CHARLOTTE GAINSBOURG – IRM

CHARLOTTE GAINSBOURG – IRM

IRM means ‘magnetic resonance imaging’ in French, and is the name of Charlotte Gainsbourg’s third album. This should give you some idea of what it’s like to listen to: unnerving, and a little bit alienating. It sounds as if it would be listened to by disaffected hipsters in an exclusive vodka bar hidden in the industrial bloc of a large European city; it is not a very warm album. You should probably also know that it has Beck on production duties, and somehow involved in the song-writing as well. Thus, it sounds quite a bit like Beck’s Modern Guilt, with lots of crisp, funky drums, bass jams and a slight smattering of orchestral embellishments. The make-or-break element is Gainsbourg’s voice, which to this reviewer was pretty lackluster.
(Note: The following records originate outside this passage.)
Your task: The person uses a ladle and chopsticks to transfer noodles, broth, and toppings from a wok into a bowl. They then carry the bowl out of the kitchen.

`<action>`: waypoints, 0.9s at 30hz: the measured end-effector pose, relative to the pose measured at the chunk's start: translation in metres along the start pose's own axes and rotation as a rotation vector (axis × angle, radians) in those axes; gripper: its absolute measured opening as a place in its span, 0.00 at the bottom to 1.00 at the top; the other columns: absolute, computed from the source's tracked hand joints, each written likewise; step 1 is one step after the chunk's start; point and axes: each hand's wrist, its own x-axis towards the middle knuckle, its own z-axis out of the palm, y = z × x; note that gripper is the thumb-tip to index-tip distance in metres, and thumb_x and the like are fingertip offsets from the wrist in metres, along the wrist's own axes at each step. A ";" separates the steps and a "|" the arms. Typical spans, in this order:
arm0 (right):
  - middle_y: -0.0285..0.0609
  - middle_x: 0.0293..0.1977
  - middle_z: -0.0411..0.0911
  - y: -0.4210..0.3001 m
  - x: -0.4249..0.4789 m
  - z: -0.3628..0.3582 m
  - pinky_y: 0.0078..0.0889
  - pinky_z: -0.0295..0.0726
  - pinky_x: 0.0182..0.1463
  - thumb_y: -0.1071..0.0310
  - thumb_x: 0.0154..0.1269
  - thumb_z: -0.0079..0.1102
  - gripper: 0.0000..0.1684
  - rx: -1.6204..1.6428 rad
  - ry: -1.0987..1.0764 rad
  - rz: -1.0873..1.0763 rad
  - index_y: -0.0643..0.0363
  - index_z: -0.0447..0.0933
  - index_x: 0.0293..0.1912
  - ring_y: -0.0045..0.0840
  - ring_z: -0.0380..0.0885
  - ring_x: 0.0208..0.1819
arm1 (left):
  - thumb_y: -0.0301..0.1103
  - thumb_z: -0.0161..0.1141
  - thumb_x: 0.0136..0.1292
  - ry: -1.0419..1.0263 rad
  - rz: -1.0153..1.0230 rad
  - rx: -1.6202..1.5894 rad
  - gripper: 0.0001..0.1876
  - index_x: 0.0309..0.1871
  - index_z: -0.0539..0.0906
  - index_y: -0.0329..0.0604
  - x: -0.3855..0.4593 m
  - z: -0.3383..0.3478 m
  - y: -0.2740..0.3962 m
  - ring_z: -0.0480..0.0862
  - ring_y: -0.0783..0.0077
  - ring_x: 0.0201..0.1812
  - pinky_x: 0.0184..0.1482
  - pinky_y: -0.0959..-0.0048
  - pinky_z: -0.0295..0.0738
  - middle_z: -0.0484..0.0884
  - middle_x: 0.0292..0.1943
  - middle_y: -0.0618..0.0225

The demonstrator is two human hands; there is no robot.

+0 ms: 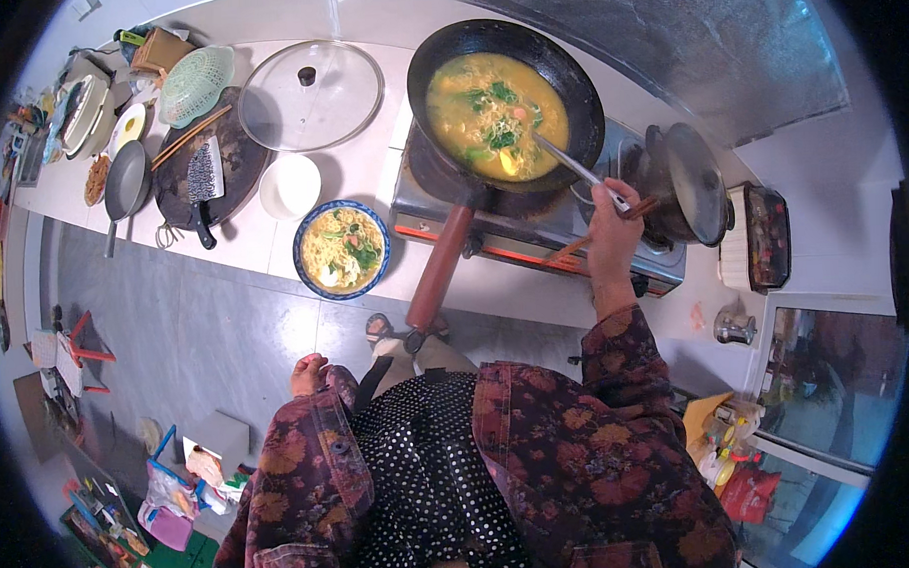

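Note:
My right hand (615, 237) grips the metal handle of a ladle (579, 167), whose lower end lies in the soup, and a pair of wooden chopsticks (571, 248). Noodle soup with greens and egg (494, 117) fills part of a black wok (579, 99) on the gas stove (414, 195). The wok's reddish handle (440, 269) points towards me, with no hand on it. My left hand (307, 375) hangs low by my side, fingers loosely curled, holding nothing visible. A blue-rimmed bowl of noodles (342, 250) stands on the counter left of the stove, beside a white bowl (290, 187).
A glass lid (311, 97) lies behind the bowls. Left of them, a cleaver (205, 180) and chopsticks (190, 139) rest on a round cutting board (232, 160). A small pan (126, 181) overhangs the counter edge. A lidded pot (691, 182) stands right of the wok.

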 end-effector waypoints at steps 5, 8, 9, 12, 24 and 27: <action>0.31 0.26 0.73 -0.004 0.023 -0.002 0.14 0.59 0.20 0.66 0.61 0.62 0.11 -0.164 -0.019 -0.142 0.57 0.76 0.43 0.09 0.63 0.19 | 0.33 0.61 0.59 0.020 -0.023 0.056 0.11 0.43 0.76 0.41 0.003 -0.001 -0.004 0.80 0.67 0.37 0.39 0.68 0.78 0.81 0.37 0.61; 0.32 0.26 0.75 -0.009 0.030 -0.006 0.14 0.59 0.20 0.66 0.61 0.61 0.11 -0.295 -0.082 -0.216 0.58 0.77 0.43 0.09 0.64 0.19 | 0.35 0.60 0.60 0.017 -0.076 0.083 0.13 0.45 0.75 0.41 -0.001 0.000 -0.006 0.80 0.66 0.37 0.39 0.68 0.78 0.81 0.39 0.60; 0.33 0.26 0.76 -0.009 0.027 -0.010 0.13 0.59 0.20 0.66 0.62 0.60 0.11 -0.277 -0.090 -0.147 0.58 0.77 0.44 0.08 0.64 0.19 | 0.36 0.60 0.60 0.003 -0.089 0.077 0.14 0.46 0.75 0.41 -0.002 0.000 -0.008 0.80 0.66 0.38 0.39 0.69 0.78 0.80 0.40 0.59; 0.33 0.25 0.77 -0.013 0.011 -0.013 0.11 0.59 0.19 0.66 0.63 0.59 0.14 -0.221 -0.126 0.010 0.58 0.77 0.48 0.07 0.63 0.18 | 0.39 0.58 0.62 -0.053 -0.080 0.126 0.19 0.52 0.73 0.38 -0.006 -0.003 -0.011 0.80 0.64 0.43 0.43 0.67 0.78 0.80 0.41 0.59; 0.38 0.26 0.77 -0.012 0.000 -0.013 0.11 0.60 0.17 0.62 0.68 0.53 0.19 -0.253 -0.139 0.039 0.62 0.71 0.54 0.10 0.64 0.15 | 0.35 0.58 0.61 0.039 0.180 0.018 0.09 0.38 0.76 0.38 0.016 0.020 0.074 0.80 0.73 0.33 0.39 0.75 0.77 0.79 0.34 0.66; 0.38 0.26 0.76 -0.009 0.000 -0.017 0.11 0.60 0.17 0.62 0.69 0.52 0.20 -0.237 -0.148 0.026 0.62 0.70 0.55 0.10 0.64 0.15 | 0.37 0.58 0.61 -0.057 0.314 0.078 0.10 0.38 0.76 0.40 0.047 0.037 0.121 0.79 0.75 0.36 0.43 0.75 0.74 0.78 0.33 0.69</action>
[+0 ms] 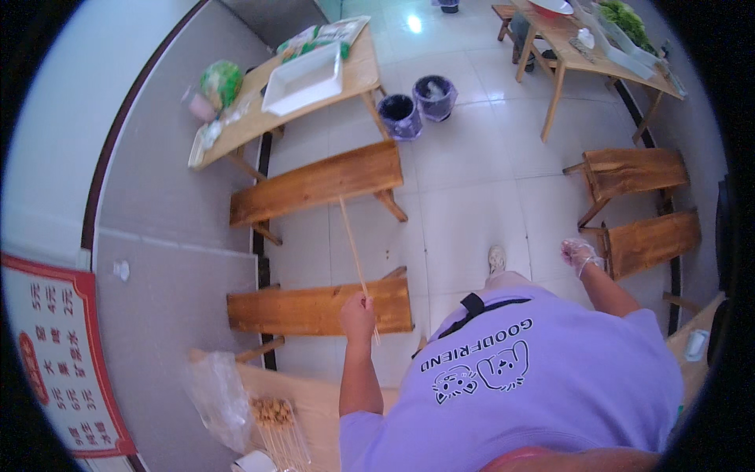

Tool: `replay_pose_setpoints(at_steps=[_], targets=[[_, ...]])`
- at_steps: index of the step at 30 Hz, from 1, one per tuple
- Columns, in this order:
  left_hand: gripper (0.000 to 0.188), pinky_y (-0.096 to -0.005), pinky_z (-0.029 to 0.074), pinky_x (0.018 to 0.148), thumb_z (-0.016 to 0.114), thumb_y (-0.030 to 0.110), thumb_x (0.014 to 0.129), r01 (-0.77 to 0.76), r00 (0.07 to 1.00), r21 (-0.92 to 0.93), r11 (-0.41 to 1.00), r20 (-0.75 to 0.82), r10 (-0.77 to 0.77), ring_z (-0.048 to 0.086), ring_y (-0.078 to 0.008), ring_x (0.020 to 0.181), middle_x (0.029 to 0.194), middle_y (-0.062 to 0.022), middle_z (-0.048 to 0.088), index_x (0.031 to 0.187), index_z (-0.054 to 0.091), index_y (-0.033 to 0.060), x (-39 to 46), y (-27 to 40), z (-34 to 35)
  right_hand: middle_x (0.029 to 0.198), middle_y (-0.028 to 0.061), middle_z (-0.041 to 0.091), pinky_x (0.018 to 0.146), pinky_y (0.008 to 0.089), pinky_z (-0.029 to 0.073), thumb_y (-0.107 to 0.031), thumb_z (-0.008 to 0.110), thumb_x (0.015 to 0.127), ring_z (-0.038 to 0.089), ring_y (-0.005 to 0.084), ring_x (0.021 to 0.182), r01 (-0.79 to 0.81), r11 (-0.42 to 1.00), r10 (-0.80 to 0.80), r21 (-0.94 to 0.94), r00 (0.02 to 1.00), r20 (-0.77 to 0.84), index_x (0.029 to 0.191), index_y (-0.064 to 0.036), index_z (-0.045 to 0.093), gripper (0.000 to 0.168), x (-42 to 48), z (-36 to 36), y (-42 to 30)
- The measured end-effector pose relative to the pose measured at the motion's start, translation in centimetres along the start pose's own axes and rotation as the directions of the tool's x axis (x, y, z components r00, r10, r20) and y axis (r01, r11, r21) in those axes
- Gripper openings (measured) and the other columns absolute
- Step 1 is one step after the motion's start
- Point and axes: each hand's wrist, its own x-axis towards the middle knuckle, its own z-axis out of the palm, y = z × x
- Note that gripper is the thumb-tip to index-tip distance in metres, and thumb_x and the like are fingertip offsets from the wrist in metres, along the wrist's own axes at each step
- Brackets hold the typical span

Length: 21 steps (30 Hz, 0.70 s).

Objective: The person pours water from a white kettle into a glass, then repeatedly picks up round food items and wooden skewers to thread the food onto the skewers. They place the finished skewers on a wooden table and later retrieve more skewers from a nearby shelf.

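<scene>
My left hand (358, 317), bare, is closed around long thin wooden sticks (352, 245), which point away over the floor between two benches. My right hand (579, 255) wears a clear plastic glove and hangs beside a bench at the right, its fingers curled; whether it holds anything is unclear. On the table (318, 377) at the lower left lies a tray of skewers (272, 416) with brown food pieces at their ends. A clear plastic bag (221, 401) lies beside them.
Wooden benches (318, 183) stand at left and right (655, 239). Two lined bins (400, 117) stand by the far left table, which holds a white tub (304, 79) and bags. A far right table (590, 56) bears containers and leafy greens (626, 23). A grey partition (171, 206) runs along the left.
</scene>
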Motion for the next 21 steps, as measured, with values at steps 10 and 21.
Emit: replay_pose_setpoints(at_steps=[10, 21], targets=[[0.016, -0.0409, 0.042, 0.056, 0.056, 0.021, 0.07, -0.109, 0.994, 0.169, 0.98, 0.034, 0.104, 0.053, -0.0333, 0.064, 0.068, -0.0146, 0.056, 0.07, 0.057, 0.0051, 26.3, 17.5, 6.6, 0.055, -0.0002, 0.044, 0.038, 0.0212, 0.031, -0.015, 0.051, 0.078, 0.04, 0.0099, 0.043, 0.04, 0.957, -0.057, 0.288, 0.997, 0.052, 0.068, -0.009, 0.049, 0.012, 16.2, -7.5, -8.3], [0.017, -0.0394, 0.044, 0.063, 0.053, 0.021, 0.073, -0.082, 0.995, 0.281, 0.956, -0.035, 0.096, 0.056, -0.0299, 0.072, 0.074, -0.0144, 0.058, 0.075, 0.06, 0.0055, 58.5, 24.9, 13.9, 0.048, 0.0009, 0.038, 0.034, 0.0214, 0.023, -0.015, 0.049, 0.075, 0.034, 0.0102, 0.039, -0.004, 0.933, 0.052, 0.359, 0.991, -0.125, 0.054, -0.011, 0.039, 0.024, 24.4, -4.7, -16.1]])
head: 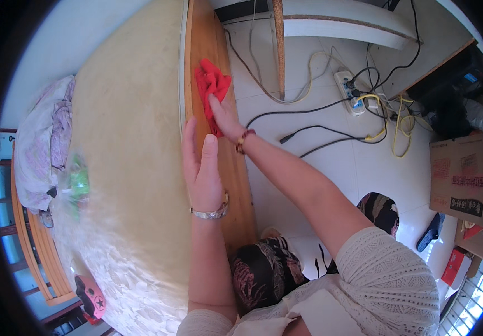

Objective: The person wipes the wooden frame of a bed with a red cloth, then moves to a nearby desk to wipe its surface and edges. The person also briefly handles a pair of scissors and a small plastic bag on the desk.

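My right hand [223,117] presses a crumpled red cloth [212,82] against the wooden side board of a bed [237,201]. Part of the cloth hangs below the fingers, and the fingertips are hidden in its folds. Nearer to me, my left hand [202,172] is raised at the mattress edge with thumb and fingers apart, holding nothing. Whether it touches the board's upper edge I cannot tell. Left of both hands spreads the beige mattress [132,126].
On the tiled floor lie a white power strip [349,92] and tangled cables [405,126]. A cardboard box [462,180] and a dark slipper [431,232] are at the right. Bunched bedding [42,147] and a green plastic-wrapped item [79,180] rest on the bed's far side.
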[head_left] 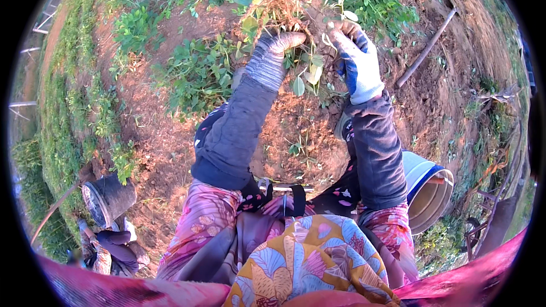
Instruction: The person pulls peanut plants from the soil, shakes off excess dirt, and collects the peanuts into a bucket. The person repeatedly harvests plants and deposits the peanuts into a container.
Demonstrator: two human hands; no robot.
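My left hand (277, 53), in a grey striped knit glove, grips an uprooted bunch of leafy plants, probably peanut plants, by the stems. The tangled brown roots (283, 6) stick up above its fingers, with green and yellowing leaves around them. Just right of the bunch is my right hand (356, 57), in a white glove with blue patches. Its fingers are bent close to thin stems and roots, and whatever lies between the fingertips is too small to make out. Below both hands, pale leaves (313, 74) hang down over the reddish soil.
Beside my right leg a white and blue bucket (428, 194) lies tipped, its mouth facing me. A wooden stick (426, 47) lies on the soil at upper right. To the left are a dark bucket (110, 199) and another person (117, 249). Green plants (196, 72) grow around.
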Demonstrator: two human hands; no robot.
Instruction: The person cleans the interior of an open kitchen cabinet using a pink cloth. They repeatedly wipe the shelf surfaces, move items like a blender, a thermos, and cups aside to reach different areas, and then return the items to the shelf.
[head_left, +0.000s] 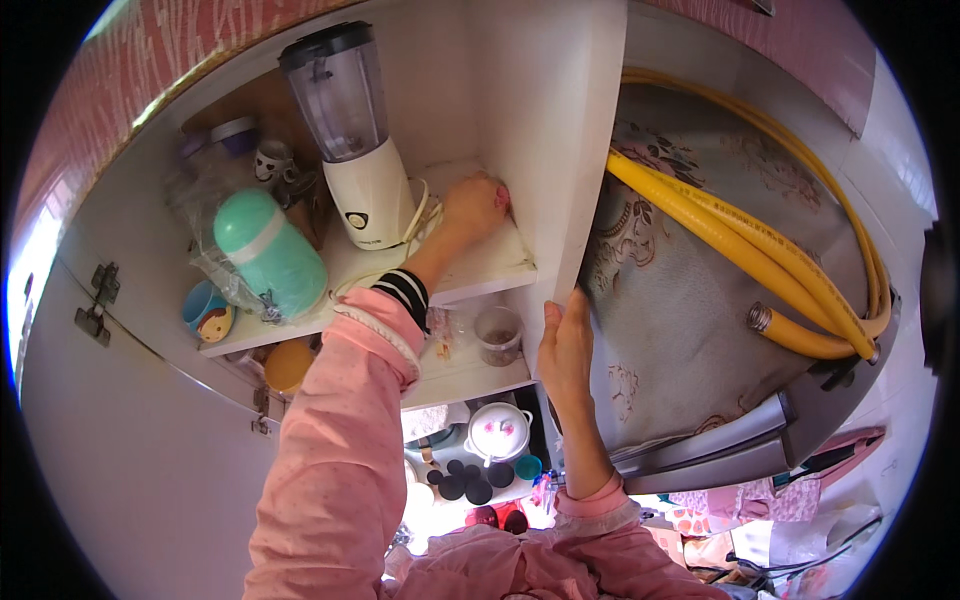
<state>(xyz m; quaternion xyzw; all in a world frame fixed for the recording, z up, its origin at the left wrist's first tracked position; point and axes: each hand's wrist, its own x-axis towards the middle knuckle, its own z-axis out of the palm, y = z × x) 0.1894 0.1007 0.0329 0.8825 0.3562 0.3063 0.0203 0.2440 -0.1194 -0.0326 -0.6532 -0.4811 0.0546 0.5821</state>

She doesn’t seem to be human, or anything more than a whisper and the hint of a French accent. Even at the album’s highest points (the Beck-featuring single Heaven Can Wait, Time of the Assassins) there never seems to be any meaningful lyrical content, and her voice never breaks any barriers, preferring a comfortable, cute lah. There are some good bits and beats now and then, but nothing worth sticking around for. A nicely produced, fairly boring album.